As for whether it’s legitimate to do so, well, that’s Bayesian probability for you. You’ve got to have some way of dealing with subjective uncertainty, and you get better results in the long run if your method of dealing with it is like unto the laws of probability.
Let’s say you’re the first person to work on P = NP. What then? (Assume that you have enough mathematical ability to produce most of the results on it that we have so far.)
Well, I’m pretty sure that the smart money is all on one side of the question because of certain heuristic evidence that becomes very clear when you’ve worked with these complexity classes for a long while.
It’s the same reason the smart money was on Fermat’s Last Theorem being true (prior to the proof being found); not only would it have been very unusual in mathematics for this simple Diophantine equation to have its first nontrivial solution only when the numbers became absurdly large, but it is equivalent to a beautiful conjecture in elliptic curves which seemed to admit of no counterexamples.
There’s plenty of inductive evidence found and used in the actual doing of mathematics; it just doesn’t make the textbooks (since you generally don’t publish on a subject unless you’ve found a proof, at which point the inductive evidence is utterly redundant).
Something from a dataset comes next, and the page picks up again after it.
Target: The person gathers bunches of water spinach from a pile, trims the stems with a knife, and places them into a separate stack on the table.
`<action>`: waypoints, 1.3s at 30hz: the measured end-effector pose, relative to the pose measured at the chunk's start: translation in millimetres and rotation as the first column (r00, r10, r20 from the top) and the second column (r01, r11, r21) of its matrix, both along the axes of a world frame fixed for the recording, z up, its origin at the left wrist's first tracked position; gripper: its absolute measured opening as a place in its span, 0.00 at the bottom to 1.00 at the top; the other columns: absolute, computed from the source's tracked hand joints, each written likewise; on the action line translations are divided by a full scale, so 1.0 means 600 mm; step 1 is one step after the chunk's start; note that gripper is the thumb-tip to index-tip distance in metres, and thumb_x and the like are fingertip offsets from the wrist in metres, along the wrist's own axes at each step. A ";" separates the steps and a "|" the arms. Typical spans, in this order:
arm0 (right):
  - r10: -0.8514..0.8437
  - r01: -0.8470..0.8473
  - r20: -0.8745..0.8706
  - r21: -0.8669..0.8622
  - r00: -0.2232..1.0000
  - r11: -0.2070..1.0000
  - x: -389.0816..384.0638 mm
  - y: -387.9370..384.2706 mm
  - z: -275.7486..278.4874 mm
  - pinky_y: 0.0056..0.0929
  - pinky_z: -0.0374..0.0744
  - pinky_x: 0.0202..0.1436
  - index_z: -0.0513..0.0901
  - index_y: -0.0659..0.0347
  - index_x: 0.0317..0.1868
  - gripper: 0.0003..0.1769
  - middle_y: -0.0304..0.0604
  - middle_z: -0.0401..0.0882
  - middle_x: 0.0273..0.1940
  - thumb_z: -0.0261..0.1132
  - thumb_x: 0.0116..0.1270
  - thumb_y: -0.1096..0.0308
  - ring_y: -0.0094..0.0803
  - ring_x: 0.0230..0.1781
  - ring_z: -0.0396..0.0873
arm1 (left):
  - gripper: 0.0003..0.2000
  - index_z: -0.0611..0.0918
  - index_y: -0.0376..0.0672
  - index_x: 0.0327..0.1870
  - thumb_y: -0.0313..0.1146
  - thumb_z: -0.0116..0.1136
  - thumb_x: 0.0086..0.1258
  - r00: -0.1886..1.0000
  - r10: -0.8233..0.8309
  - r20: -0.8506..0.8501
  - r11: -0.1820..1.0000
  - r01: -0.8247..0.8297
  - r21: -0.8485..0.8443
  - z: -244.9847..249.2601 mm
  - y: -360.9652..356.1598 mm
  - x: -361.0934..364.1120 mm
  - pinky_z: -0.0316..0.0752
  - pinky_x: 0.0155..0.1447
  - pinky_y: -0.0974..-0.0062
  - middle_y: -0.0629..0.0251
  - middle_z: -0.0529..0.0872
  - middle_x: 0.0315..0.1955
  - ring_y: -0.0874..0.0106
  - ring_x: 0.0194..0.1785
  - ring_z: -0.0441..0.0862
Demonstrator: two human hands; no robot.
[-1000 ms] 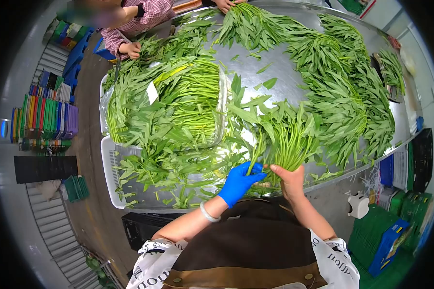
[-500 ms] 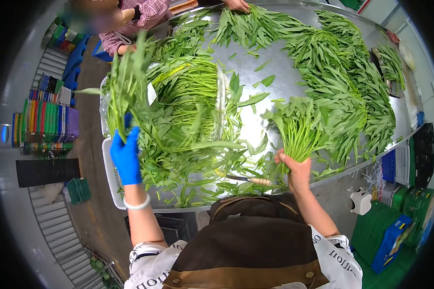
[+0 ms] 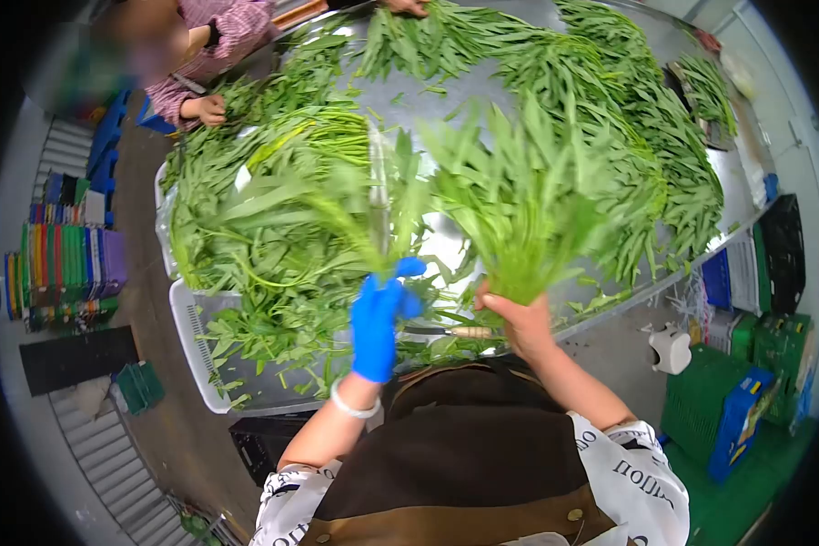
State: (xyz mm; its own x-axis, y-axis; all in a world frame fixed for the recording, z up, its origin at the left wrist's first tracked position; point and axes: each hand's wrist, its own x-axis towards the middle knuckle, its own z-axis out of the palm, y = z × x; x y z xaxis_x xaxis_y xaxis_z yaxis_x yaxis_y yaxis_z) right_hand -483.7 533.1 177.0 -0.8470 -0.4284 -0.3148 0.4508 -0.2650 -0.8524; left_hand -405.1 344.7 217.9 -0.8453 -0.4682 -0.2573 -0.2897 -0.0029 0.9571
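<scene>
The table [image 3: 396, 105] lies before me, a heap [image 3: 268, 309] on its left, rows of bunches [image 3: 664, 159] down its right. Between them are stalks [image 3: 366, 232] in my left hand [image 3: 376, 323] and a bunch [image 3: 517, 223] in my right hand [image 3: 523, 323]. A knife [image 3: 470, 333] lies between my hands and me, a basket [image 3: 189, 341] at the near left corner.

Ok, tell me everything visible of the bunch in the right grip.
The bunch is a green fan of long leaves above paler, slender stems, blurred towards the tips. The bare right grip clasps it low on the stems, leaves pointing away from the wearer, over the metal table. No tie shows; the stem ends are hidden.
</scene>
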 end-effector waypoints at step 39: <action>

Yet it guides the intuition of all mathematicians when they decide what to try proving next.
Suppose you test Fermat’s Last Theorem for n up to 10^10, and don’t find a counterexample. How much evidence does that give you for FLT being true? In other words, how do you compute P(a counterexample exists with n<=10^10 | FLT is false), since that’s what’s needed to do a Bayesian update with this inductive evidence? (Assume this is before the proof was found.)
I don’t dispute that mathematicians do seem to reason in ways that are similar to using probabilities, but I’d like to know where these “probabilities” are coming from and whether the reasoning process really is isomorphic to probability theory. What you call “heuristic” and “intuition” are the results of computations being done by the brains of mathematicians, and it would be nice to know what the algorithms are (or should be), but we don’t have them even in an idealized form.
The most influential books on the topic I know of are Mathematics and Plausible Reasoning Volume I: Induction and Analogy in Mathematics, and Mathematics and Plausible Reasoning Volume II: Patterns of Plausible Reasoning (amazon link) by George Pólya.
There’s a difficulty here involving the fact that every finite set of possible counterexamples has measure zero in the set {(a, b, c, n) | a, b, c, n in N} equipped with the probability measure that assigns each possible counterexample an equal probability.
So all the usual biases and cognitive gotchas involving probability and infinity come into play (even when the people doing the thinking are mathematicians!), and all bets are off.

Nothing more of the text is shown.